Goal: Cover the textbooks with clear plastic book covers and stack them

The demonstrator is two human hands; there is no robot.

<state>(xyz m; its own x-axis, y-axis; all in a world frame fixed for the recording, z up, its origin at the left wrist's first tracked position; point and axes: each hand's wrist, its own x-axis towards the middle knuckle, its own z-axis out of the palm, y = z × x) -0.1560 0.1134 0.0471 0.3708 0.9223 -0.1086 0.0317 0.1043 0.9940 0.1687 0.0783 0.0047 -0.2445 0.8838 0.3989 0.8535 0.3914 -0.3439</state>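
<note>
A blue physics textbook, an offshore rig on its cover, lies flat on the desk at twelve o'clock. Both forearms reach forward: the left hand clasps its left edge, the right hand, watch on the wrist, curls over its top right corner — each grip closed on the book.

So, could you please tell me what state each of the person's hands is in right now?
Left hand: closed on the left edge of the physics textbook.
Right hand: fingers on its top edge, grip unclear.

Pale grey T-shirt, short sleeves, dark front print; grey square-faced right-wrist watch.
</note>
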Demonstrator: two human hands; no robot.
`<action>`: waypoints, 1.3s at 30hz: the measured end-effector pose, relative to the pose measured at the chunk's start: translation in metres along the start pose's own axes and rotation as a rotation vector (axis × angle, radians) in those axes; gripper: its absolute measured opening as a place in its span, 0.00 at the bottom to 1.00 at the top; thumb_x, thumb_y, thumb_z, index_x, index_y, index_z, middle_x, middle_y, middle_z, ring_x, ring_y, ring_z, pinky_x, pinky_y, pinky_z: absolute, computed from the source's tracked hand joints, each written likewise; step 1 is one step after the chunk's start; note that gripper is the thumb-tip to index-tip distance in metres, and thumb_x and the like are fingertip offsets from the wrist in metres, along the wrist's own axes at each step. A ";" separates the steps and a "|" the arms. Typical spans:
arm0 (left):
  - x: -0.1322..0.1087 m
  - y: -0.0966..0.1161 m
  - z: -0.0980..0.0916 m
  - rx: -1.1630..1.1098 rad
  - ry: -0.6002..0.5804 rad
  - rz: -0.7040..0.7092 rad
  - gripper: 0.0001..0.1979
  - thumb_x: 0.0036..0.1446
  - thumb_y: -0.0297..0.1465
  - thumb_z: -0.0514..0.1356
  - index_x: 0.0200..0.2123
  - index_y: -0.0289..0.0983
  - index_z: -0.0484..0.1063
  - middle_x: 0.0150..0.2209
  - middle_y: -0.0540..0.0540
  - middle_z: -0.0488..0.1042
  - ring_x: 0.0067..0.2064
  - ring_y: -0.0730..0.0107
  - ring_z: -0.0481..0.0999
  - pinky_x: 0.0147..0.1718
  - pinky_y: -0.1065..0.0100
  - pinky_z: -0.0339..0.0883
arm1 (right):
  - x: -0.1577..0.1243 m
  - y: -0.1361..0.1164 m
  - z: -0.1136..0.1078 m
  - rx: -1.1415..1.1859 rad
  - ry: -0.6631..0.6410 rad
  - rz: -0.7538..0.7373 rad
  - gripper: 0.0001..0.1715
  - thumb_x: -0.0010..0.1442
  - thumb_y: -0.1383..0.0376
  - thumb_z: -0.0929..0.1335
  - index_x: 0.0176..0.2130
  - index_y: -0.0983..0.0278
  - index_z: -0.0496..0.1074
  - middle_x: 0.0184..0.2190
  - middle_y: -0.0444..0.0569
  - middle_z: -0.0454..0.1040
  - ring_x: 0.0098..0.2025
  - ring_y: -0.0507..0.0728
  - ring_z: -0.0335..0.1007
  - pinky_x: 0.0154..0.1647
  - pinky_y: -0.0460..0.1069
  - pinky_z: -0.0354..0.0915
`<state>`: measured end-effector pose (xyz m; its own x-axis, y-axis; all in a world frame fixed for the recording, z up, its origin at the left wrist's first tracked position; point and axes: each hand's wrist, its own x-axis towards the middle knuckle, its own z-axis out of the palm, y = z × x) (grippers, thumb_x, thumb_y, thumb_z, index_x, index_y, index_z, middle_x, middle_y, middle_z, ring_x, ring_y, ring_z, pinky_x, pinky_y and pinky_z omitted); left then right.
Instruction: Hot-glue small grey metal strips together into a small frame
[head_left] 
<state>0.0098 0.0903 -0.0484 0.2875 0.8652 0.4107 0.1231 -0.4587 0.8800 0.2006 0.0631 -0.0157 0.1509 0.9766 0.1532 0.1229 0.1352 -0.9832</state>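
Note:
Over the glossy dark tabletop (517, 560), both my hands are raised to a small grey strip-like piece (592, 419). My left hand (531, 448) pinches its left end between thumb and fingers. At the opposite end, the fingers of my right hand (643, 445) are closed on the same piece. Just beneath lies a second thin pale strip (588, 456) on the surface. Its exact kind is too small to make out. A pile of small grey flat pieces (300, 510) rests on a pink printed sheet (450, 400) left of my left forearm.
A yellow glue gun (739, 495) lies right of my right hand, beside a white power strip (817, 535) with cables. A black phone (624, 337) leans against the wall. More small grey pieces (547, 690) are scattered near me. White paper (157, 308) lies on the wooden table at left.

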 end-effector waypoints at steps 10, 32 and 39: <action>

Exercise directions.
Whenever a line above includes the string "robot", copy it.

Answer section.
The demonstrator is two human hands; there is no robot.
Demonstrator: two human hands; no robot.

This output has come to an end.